-- WHAT IS EXPECTED --
Transcribe the listing exactly, leaving out every picture.
--------------------
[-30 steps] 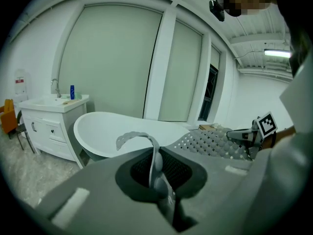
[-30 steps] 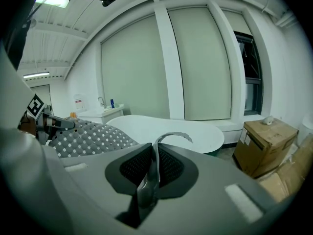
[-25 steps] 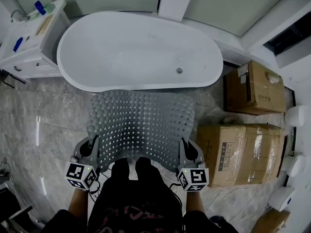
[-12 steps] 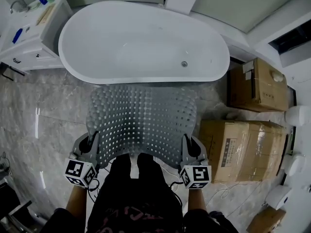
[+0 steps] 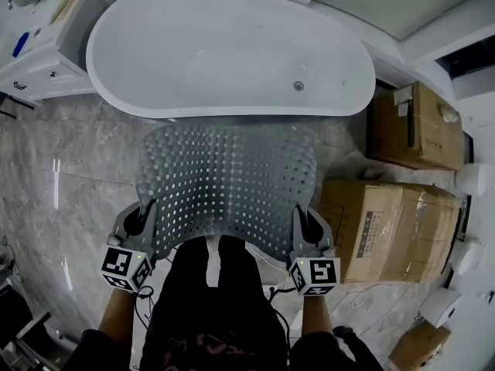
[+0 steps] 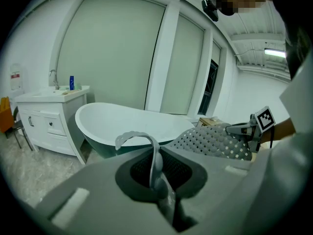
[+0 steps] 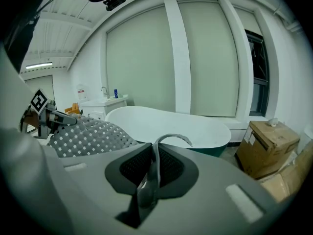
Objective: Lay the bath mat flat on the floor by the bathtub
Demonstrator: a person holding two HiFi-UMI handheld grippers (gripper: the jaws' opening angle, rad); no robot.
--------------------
-- RESPONSE TO THIS TASK --
[-30 steps] 
[-30 steps] 
[-25 steps] 
[-12 steps] 
[+0 steps] 
[+0 steps] 
[+0 steps] 
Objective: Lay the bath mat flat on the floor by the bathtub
Demonstrator: a person holding two HiFi-UMI handheld grippers (gripper: the jaws' opening angle, rad); no robot.

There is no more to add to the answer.